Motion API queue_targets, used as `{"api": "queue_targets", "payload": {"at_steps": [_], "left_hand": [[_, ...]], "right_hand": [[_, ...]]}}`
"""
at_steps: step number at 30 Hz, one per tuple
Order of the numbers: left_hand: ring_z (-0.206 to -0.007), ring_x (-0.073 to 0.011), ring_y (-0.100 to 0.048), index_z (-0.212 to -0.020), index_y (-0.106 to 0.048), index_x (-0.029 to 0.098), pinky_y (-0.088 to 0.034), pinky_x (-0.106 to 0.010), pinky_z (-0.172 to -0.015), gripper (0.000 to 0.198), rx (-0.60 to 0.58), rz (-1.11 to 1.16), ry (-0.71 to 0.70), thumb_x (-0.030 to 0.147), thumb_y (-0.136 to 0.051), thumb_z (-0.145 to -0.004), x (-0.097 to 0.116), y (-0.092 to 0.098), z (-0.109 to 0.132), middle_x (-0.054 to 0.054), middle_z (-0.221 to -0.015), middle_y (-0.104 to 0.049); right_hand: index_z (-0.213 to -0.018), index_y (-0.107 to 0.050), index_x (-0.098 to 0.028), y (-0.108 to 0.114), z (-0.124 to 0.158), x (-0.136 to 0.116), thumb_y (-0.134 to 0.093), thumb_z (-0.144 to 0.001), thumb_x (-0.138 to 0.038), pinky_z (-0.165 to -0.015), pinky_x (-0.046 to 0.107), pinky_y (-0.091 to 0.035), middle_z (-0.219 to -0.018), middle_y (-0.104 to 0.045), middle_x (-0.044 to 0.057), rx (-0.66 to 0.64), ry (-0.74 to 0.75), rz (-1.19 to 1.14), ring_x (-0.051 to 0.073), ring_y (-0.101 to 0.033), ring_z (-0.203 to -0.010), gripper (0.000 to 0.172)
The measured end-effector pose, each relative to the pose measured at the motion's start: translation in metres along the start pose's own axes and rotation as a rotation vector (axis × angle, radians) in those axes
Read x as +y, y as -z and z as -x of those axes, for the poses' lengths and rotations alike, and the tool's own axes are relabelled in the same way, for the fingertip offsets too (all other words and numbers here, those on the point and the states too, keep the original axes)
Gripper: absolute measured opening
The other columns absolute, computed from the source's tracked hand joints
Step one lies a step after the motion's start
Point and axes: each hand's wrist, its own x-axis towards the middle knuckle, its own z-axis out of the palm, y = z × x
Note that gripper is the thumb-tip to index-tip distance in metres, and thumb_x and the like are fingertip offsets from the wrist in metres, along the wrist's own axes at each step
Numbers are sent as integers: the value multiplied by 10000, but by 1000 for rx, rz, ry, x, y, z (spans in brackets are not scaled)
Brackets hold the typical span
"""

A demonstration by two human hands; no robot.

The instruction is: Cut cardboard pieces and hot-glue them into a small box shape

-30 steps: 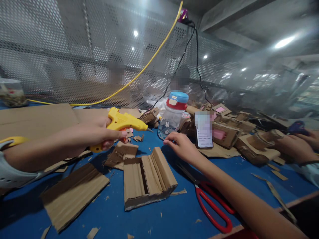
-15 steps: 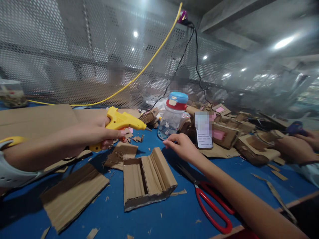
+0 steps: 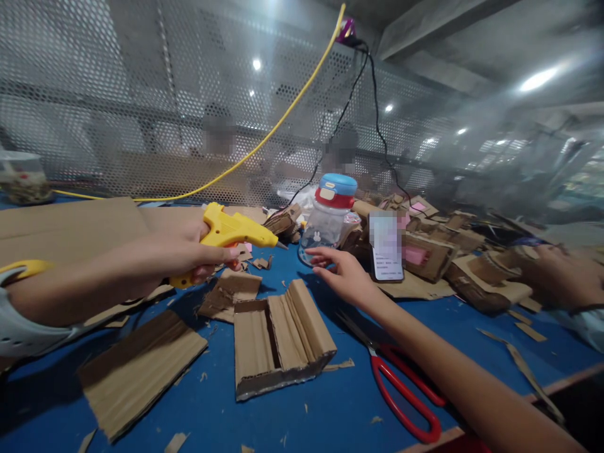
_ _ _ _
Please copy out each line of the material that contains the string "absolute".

Reply to the task:
Gripper: absolute measured opening
The other columns absolute, computed from the source's tracked hand joints

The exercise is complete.